# ACTIVITY
Reproduce, exactly and in full, only the lines below from the one containing "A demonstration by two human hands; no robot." through the one containing "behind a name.".

··········

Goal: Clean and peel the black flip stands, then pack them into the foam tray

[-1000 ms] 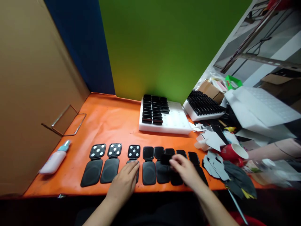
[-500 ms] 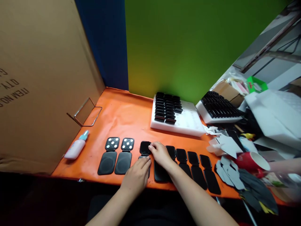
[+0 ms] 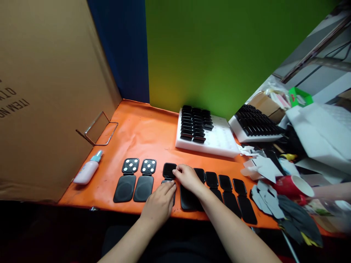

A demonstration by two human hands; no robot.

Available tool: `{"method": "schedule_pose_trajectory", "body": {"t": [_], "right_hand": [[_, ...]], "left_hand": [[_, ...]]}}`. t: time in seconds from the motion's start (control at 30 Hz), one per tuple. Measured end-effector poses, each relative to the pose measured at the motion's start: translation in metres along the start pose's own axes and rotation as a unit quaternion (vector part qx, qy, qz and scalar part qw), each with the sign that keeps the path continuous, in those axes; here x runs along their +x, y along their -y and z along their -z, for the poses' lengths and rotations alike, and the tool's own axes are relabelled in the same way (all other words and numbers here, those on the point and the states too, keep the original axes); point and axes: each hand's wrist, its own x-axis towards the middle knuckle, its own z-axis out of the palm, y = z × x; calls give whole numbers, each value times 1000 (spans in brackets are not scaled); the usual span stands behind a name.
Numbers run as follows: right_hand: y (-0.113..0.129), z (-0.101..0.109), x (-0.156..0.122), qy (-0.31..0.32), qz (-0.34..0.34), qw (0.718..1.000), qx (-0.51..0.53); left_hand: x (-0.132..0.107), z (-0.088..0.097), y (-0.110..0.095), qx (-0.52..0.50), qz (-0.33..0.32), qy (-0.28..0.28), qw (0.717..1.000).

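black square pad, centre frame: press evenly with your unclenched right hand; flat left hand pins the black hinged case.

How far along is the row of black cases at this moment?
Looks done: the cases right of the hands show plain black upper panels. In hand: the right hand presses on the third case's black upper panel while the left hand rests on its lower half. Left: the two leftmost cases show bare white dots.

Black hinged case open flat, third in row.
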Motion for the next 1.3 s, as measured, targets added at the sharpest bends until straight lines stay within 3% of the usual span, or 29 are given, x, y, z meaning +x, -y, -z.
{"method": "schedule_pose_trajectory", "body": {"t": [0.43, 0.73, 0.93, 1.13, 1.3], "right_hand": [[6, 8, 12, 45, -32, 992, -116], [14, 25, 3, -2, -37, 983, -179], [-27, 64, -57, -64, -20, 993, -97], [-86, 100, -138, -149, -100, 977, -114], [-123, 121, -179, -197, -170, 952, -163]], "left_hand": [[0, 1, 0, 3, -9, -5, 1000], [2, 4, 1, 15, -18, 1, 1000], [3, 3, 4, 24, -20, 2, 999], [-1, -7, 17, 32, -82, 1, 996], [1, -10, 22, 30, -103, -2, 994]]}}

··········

# TASK OUTPUT
A demonstration by two human hands; no robot.

Available tool: `{"method": "schedule_pose_trajectory", "body": {"t": [_], "right_hand": [[_, ...]], "left_hand": [[_, ...]]}}`. t: time in seconds from the motion's start (control at 30 Hz), one per tuple. Measured end-effector poses, each relative to the pose measured at the motion's start: translation in metres along the start pose's own axes and rotation as a unit quaternion (vector part qx, qy, qz and scalar part qw), each with the sign that keeps the path continuous, in those axes; here x runs along their +x, y along their -y and z along their -z, for the poses' lengths and rotations alike, and the tool's own axes are relabelled in the same way (all other words and numbers here, those on the point and the states too, keep the original axes); point and axes: each hand's wrist, its own x-axis towards the middle knuckle, its own z-axis out of the palm, y = z × x; calls give whole numbers, each value times 1000 (spans in brackets are not scaled); the usual span stands behind a name.

Nothing else is required to complete the exercise.